Now it was common practice in affluent households at the time for a successful and wealthy businessman to pitch opportunities to up-and-coming lower level hopefuls to give them a chance to prove themselves. These servants likely had front row seats to witness the daily running of the business. They had doubtless seen their master hard at work with great passion and enthusiasm, doing what he loved best, prospering his fortune, building his empire. And the master must have been quite good at it. Parables have a way of going overboard sometimes. So what the master was secretly hoping was that some of his passion and enthusiasm would rub off on his apprentices, and they would in turn become as passionate and enthusiastic as he was about the very thing that he loved, his work, his business, his fortune. It is not entirely unthinkable that he was hoping to create little replicas of himself, mini-me’s, or more accurately, mini-he’s. It is also every parent’s dream, every coach’s dream, every teacher’s dream that some young person, who they spent a great deal of time and effort molding into that perfect child, athlete, or student, would succeed, and accomplish amazing things, and bring home every trophy and award possible, and at some point be asked to go on the Today Show and tell Matt Lauer that their success was in large part due to them! Secretly, of course. And if you’re shaking your head and saying you would never do that, it’s probably because you’ve already messed up. You’ve caved in to giving them too much pizza and video games and a smart phone, so your investment will only yield pretty much more of the same.

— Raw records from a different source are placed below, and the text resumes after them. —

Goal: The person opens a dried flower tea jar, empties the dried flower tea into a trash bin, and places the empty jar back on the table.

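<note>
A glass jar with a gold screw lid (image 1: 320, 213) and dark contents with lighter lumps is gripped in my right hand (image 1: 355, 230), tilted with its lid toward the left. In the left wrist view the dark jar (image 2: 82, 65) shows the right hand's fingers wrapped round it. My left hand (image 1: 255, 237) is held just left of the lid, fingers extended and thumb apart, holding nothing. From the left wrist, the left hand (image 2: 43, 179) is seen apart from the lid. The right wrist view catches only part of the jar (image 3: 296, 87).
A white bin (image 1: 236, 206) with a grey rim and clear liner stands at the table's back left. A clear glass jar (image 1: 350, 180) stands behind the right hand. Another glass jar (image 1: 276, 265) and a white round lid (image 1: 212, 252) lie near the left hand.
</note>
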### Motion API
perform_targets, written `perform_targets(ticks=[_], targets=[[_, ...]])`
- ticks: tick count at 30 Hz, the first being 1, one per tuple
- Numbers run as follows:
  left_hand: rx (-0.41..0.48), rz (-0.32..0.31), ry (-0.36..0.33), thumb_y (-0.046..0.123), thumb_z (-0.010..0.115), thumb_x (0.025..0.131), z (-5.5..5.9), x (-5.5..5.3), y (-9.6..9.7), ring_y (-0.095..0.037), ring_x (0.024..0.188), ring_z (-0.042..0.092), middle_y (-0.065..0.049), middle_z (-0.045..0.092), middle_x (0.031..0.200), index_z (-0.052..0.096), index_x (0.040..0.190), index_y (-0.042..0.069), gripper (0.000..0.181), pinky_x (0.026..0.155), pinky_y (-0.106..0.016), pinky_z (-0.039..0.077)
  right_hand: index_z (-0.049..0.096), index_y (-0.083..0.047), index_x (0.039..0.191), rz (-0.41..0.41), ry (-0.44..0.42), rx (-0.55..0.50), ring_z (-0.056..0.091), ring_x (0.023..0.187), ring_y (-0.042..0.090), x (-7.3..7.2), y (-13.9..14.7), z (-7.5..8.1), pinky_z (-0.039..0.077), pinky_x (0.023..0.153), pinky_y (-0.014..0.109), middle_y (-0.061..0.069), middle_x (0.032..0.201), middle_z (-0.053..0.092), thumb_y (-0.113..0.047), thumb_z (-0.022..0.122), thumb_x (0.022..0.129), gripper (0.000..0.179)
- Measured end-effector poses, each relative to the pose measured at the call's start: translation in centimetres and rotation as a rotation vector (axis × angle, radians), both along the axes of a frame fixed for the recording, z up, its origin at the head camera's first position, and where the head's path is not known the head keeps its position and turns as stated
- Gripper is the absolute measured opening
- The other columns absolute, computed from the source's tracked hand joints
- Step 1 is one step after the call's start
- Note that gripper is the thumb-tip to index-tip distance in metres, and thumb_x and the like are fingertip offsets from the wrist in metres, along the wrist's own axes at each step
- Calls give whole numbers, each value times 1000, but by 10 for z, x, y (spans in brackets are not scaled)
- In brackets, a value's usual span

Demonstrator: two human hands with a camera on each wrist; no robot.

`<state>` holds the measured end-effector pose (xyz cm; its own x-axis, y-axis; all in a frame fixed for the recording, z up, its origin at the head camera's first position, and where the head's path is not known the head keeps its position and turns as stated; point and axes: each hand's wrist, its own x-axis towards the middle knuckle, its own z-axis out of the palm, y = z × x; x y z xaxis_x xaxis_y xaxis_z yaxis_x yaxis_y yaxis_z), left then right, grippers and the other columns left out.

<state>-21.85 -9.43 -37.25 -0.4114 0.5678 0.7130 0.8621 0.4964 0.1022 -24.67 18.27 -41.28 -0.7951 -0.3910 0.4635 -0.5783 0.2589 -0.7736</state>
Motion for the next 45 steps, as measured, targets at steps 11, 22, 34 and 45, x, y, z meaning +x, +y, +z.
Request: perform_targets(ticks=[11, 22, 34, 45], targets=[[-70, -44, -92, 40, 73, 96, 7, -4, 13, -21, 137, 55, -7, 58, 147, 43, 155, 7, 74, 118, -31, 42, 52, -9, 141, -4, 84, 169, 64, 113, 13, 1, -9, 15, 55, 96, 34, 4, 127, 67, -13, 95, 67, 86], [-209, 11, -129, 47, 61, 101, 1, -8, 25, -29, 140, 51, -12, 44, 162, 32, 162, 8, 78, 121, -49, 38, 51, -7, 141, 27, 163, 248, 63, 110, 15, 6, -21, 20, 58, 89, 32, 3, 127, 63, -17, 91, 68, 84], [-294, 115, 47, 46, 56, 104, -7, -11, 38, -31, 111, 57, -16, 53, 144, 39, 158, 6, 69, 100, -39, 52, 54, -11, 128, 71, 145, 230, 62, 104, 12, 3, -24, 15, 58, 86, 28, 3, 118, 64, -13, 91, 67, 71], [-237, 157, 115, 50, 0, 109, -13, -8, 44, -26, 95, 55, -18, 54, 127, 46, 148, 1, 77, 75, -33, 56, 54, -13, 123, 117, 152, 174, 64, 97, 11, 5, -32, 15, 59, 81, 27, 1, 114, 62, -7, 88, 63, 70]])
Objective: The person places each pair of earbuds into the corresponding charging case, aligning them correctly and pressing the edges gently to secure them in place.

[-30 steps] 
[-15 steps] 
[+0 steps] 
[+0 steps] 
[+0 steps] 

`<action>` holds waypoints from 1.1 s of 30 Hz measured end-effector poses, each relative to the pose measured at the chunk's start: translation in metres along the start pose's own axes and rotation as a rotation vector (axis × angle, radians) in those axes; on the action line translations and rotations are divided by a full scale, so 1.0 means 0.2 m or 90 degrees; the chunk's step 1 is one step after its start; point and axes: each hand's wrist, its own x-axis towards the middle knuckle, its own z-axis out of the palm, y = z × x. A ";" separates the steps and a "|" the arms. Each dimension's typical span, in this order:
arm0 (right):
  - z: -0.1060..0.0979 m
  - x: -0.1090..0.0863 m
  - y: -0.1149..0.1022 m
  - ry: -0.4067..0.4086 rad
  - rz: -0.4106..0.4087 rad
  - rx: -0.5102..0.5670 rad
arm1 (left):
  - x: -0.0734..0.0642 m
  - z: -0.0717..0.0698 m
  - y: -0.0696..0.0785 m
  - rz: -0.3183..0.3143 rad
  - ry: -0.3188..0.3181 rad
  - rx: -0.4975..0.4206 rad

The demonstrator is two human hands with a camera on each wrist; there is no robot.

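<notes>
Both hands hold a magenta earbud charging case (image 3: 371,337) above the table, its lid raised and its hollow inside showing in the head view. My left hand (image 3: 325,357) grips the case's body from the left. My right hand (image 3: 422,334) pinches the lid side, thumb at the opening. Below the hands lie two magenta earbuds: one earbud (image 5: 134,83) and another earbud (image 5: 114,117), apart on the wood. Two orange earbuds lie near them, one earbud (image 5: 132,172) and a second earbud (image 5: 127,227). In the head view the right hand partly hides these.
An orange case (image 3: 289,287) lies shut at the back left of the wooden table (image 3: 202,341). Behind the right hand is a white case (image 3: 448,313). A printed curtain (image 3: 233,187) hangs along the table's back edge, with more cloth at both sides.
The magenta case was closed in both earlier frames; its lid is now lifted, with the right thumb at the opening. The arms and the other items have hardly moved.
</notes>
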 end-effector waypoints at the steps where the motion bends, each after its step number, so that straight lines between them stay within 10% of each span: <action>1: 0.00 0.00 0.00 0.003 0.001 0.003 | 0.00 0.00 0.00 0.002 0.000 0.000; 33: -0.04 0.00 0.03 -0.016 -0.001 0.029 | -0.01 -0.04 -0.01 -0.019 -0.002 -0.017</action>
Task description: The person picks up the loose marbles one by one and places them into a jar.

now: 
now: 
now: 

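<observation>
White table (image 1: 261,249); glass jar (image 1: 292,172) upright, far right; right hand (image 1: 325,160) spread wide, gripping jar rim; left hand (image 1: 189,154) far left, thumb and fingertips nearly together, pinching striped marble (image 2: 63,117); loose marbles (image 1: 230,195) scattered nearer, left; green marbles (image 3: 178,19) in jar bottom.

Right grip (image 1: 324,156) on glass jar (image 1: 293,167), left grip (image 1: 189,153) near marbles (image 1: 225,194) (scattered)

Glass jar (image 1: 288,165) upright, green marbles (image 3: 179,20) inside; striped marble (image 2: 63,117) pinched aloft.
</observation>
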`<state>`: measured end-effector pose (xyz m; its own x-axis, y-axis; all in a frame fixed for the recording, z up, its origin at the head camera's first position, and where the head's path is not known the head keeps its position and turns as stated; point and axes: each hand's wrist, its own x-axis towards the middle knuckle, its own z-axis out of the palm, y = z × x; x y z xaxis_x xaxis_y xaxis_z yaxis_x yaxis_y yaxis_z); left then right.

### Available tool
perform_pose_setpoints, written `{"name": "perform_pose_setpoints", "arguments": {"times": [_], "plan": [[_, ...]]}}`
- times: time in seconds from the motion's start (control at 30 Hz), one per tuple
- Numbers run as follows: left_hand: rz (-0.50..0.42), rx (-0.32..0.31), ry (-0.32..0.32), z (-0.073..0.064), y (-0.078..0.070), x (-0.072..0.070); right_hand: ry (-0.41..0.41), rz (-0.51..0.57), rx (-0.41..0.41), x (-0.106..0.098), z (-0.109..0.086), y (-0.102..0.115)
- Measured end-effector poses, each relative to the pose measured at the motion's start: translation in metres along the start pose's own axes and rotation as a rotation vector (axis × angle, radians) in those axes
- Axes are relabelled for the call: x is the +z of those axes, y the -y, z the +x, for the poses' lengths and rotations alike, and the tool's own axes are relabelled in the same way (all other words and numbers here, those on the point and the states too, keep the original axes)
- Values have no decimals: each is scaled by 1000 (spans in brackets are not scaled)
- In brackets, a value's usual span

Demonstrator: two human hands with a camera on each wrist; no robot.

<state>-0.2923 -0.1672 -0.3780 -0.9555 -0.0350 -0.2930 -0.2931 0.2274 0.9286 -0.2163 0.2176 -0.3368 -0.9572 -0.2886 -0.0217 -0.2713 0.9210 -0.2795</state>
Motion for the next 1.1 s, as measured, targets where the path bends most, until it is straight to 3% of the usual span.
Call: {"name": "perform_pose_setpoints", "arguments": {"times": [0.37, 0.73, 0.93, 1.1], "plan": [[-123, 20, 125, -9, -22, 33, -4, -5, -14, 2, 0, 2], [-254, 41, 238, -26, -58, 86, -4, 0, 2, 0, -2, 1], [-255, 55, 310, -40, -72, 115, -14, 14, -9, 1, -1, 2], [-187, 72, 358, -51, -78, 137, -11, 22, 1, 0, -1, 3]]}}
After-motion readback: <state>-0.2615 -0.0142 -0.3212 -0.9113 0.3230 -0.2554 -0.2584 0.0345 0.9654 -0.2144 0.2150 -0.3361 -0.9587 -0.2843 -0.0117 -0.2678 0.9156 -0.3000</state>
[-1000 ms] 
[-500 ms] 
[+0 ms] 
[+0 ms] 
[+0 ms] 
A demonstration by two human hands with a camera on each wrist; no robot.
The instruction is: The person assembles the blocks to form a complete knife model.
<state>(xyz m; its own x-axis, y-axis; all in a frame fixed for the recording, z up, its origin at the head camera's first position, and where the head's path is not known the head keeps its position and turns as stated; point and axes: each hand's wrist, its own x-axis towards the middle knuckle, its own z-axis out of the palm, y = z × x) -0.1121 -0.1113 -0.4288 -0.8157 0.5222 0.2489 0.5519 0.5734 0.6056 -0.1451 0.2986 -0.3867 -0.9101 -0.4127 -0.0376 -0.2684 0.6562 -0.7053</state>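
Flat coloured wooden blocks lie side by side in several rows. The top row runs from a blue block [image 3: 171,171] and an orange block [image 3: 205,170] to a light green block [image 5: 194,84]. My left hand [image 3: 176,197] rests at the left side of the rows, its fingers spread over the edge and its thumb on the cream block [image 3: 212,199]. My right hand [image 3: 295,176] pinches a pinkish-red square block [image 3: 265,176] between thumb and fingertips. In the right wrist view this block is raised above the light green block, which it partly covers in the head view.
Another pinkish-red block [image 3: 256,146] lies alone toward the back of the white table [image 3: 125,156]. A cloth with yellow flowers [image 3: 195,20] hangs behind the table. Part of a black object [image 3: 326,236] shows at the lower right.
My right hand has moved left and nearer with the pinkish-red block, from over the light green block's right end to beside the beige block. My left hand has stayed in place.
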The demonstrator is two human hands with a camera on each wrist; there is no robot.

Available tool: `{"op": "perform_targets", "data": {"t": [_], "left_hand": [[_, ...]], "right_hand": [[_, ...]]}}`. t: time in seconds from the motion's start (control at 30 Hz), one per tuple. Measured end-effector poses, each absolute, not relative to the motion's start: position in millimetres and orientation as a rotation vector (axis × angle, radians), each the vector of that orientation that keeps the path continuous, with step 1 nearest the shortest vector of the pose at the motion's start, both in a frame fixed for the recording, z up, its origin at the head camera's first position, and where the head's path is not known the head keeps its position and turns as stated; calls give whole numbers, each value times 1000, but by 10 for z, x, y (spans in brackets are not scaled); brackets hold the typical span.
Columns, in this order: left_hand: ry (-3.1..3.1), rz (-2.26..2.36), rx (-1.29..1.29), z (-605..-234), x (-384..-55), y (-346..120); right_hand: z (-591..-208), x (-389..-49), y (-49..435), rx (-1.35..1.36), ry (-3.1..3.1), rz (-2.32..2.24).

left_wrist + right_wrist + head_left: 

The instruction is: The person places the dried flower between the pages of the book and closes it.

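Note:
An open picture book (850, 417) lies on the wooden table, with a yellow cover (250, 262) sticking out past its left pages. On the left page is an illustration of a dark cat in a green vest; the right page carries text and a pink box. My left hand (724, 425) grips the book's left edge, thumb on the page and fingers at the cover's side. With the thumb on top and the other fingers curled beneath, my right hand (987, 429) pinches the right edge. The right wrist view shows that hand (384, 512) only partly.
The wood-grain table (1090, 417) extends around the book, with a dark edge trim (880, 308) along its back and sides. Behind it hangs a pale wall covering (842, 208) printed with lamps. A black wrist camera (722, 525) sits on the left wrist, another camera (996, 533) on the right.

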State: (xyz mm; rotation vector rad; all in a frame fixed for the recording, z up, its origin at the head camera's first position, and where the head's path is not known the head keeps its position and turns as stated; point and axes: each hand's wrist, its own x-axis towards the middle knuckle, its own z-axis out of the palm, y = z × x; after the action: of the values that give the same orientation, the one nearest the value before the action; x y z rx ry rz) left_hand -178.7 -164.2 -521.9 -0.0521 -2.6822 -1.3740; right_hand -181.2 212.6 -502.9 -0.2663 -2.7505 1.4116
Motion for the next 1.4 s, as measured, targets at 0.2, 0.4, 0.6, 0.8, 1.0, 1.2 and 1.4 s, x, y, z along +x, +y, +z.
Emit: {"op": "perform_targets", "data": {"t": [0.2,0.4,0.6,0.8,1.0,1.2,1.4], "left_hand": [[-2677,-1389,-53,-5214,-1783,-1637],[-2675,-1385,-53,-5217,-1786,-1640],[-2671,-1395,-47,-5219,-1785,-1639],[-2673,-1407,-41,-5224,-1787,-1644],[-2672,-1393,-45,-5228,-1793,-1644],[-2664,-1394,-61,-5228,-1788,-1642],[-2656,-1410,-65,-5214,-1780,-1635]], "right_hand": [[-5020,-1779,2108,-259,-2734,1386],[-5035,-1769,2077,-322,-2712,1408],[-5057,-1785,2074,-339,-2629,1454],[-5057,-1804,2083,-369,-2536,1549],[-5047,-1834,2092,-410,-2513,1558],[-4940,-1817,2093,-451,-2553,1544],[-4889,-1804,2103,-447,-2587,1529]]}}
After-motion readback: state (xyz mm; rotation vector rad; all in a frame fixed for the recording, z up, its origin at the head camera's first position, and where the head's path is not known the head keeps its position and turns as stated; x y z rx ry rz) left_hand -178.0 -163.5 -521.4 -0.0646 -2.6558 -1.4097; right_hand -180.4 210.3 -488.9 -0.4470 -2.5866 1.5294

The image of the worthy wife in the book of Proverbs is of one who loves her life. This amazing woman is dependable because she doesn’t need convincing her every effort and accomplishment is not a waste of time. She is resourceful and compassionate and confident and absolutely fearless at everything she does. Even her own mother is proud of her, which makes her husband and children swell with pride as well, because everything about her tells them and all the world she loves everything about her life, and everything she does, and she wouldn’t want it any other way.

Now that’s the kind of passion and enthusiasm the master of the three servants in the gospel parable was hoping would rub off. As we approach the close of the church year, we are invited to reflect on teachings and images about the end times. We heard last week about ten bridesmaids who began nodding off because the bridegroom was taking a long time to get to the wedding feast, and how five of them were foolish and their lamps were going out, and five of them were wise because they brought extra oil. Next weekend, we will be given yet another image to reflect on. But this weekend, it’s three servants who have to give an account of their service. We’ve all heard how the talents they were given compare to our talents—those God-given qualities of ours that make us special. Sometimes we can use them to become famous or make a lot of money. What we probably shouldn’t do is dig a hole in the ground and bury them. But I would suggest that even more important than producing a profit is how we have come to embrace with passion and enthusiasm the very work of God. God isn’t going to ask us, as the master did not ask his servants, how much wealth and prestige and influence we amassed. Rather, God should be able to pick up on whether or not we truly embraced everything God is about, loving what God loves, and putting our whole selves into advancing God’s kingdom. Making a profit would be to our advantage, but the absence of profit does not always spell a lack of passion or enthusiasm.

St. Paul gets it. “But you, brothers and sisters, are not in darkness … For all of you are children of the light and children of the day. … Therefore, let us not sleep as the rest do, but let us stay alert and sober.”[2] When God turns to me, will I hear him say, “Well done. Come share your master’s joy”? Or will he ask me to clean out my desk?